(cm) Unmittelbar vor der Einführung der Mehrwegbecher auf Schalke gönnte sich die Deutsche Umwelthilfe (DUH) nochmal einen besonders großen Schluck Aufmerksamkeit und Reichweite aus Schalkes Einwegbechern. Und zwar, indem sie den FC Schalke 04 öffentlichkeitswirksam als Bundesliga-Schlusslicht in Sachen „Müllvermeidung“ präsentierte. Hintergrund: Zum damaligen Zeitpunkt war Schalke der letzte Einweg-Mohikaner unter den Erstligisten.
Man mag einwenden: „Mit Schalke am Pranger lässt sich eben hervorragend Aufmerksamkeit für eigene Anliegen generieren.“ Und wie bestellt, hagelte es dann auch einmal mehr mediale Kohlköpfe für unseren Verein. Trotzdem wunderten wir uns über das Ausmaß der Unerbittlichkeit, mit dem die Deutsche Umwelthilfe nachlegte: Das geschah mit bemerkenswert vorauseilenden Statements zur vermuteten Redlichkeit des FC Schalke 04 bei der Umstellung auf ein Pfandsystem. Ist Schalke wirklich die schlimmste Umweltsau der Bundesliga?
Schalke wollte von unabhängiger Stelle erfahren, ob der S04 wirklich Tabellenletzter in Sachen Nachhaltigkeit ist, wie die Deutsche Umwelthilfe behauptet. Daher ließ man sich von der „Global Sustainability Benchmark in Sports (GSBS)“ bewerten. Die Stelle zertifiziert Sportorganisationen auf der Basis weit gefächerter Nachhaltigkeitskriterien. Das Ranking 2022 weist Schalke als viertbesten Bundesligisten aus – allerdings tatsächlich mit gewaltigem Nachholbedarf im Bereich ökologische Nachhaltigkeit. Die beste Gesamtbewertung erhielt im letzten Jahr die Formel E. Im Teilbereich soziale Nachhaltigkeit schnitt Juventus Turin am besten ab.
Wir fragten bei Thomas Fischer nach, der als Bereichsleiter Kreislaufwirtschaft der DUH fungiert. Und der nahm umgehend den Telefonhörer in die Hand, um seine Version der Vorgeschichte zu schildern. Fischer zeichnete dabei ein Bild, das auf eine auf vielen Ebenen gescheiterte Kommunikation zwischen Schalke und dieser recht fordernd auftretenden Umweltorganisation hindeutet.

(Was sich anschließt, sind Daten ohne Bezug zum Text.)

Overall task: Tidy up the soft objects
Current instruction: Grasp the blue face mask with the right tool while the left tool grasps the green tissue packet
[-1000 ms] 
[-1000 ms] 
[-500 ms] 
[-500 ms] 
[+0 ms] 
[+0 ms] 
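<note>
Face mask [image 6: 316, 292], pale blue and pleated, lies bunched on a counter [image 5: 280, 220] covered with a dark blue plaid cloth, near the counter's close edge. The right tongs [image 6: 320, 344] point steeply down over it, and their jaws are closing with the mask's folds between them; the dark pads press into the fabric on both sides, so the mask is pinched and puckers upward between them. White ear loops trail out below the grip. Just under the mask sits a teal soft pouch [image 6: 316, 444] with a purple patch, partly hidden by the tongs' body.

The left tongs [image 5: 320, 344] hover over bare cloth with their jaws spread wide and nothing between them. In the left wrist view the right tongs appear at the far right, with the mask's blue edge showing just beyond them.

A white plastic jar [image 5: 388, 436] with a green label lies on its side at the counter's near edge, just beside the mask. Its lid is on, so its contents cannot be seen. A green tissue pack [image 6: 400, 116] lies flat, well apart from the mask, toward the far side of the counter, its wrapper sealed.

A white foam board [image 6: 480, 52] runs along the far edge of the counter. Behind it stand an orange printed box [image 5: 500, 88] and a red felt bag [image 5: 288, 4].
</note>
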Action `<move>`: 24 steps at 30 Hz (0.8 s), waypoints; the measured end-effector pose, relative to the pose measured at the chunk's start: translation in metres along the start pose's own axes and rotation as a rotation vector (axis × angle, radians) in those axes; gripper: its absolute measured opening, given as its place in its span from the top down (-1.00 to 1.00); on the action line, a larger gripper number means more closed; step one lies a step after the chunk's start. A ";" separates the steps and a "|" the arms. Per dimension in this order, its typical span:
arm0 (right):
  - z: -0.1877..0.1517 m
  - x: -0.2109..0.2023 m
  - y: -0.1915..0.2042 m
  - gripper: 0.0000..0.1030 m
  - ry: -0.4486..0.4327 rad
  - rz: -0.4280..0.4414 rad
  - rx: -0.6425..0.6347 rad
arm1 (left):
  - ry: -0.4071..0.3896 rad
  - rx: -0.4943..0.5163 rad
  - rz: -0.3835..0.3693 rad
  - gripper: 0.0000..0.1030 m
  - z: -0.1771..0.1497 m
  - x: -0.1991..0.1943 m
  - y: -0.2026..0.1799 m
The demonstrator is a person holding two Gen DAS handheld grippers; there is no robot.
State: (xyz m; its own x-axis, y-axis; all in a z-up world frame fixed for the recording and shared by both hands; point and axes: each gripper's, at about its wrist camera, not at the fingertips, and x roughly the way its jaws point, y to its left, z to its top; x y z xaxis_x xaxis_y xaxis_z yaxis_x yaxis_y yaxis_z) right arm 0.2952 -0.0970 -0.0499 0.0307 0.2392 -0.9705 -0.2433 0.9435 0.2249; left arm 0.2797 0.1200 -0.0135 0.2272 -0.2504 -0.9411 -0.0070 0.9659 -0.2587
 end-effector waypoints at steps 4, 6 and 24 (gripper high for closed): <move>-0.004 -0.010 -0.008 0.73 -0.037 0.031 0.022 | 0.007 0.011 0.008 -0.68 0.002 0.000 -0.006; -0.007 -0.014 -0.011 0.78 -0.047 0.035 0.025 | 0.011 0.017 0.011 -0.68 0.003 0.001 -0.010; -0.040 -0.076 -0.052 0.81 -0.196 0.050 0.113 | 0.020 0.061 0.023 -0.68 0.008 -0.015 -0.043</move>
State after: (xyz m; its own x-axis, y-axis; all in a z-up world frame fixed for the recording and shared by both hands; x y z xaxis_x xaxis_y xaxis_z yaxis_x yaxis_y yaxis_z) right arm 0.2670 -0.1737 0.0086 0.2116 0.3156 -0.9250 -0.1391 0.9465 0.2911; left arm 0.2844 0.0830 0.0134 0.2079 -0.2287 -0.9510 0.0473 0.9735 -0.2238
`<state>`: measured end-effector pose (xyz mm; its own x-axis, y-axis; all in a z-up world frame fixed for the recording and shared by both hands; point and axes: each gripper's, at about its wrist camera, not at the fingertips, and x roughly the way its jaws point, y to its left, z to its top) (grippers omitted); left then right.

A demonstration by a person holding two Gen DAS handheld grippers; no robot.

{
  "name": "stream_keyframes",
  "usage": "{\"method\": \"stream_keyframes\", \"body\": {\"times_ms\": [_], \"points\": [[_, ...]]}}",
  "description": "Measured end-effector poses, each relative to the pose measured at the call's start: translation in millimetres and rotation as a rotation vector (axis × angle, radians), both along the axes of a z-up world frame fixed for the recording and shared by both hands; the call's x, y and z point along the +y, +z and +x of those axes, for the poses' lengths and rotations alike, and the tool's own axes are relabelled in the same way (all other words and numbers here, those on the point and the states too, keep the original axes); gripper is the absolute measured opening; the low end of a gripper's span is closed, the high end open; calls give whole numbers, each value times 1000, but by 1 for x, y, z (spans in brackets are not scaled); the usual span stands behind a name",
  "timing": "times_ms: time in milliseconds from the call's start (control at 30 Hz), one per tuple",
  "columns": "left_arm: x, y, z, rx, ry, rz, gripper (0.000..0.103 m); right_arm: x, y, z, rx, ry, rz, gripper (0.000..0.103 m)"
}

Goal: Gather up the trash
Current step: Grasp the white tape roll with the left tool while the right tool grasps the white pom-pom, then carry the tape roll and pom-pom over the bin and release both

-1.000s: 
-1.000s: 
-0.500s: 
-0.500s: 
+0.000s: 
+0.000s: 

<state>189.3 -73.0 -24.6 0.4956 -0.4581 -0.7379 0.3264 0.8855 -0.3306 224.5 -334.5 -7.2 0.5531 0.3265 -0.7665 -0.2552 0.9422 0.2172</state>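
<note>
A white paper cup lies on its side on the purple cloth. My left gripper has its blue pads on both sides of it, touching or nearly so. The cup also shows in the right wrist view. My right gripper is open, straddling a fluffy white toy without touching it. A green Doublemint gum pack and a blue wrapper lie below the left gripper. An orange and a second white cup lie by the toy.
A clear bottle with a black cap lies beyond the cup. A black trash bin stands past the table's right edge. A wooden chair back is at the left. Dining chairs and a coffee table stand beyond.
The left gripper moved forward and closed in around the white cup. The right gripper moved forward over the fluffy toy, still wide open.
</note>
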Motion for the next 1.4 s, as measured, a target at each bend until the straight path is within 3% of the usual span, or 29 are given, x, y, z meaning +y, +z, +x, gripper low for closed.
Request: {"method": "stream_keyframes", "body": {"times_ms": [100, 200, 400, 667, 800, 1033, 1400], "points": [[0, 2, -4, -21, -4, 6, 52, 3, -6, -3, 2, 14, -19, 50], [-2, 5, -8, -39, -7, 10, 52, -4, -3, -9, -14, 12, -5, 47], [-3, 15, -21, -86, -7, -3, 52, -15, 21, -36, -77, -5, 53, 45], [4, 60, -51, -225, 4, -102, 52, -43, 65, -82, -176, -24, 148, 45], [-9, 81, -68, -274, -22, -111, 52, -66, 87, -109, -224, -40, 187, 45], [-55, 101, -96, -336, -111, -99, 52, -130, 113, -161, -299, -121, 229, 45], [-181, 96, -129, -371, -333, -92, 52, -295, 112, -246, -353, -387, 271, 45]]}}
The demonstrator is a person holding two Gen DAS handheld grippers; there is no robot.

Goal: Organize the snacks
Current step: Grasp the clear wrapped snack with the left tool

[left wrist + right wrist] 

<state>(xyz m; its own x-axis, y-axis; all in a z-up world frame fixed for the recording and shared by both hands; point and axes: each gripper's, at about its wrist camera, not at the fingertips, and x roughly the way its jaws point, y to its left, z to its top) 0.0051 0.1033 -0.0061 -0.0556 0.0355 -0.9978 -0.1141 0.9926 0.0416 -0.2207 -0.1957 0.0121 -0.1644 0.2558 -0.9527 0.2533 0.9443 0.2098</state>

Er beklagte eine zum Teil herablassende Haltung gegenüber der Expertise von Fachleuten. Dazu habe Schalke immer wieder die grundsätzliche Machbarkeit von Teilaspekten infrage gestellt, die 17 andere Bundesligisten längst gemeistert hatten. Fischer resümiert das lange Festhalten des S04 an Einwegbechern: „Wenn man Gründe finden will, nichts zu ändern, dann findet man immer welche.“ Und da helfe manchmal eben nur öffentlicher Druck. Dank der „Entscheidungshilfe“ neues Verpackungsgesetz war zu diesem Zeitpunkt jedoch längst absehbar, dass Schalke ab dem 1. Januar 2023 sowieso auf Pfandbecher umsteigen würde. Die Vorbereitungen dazu liefen.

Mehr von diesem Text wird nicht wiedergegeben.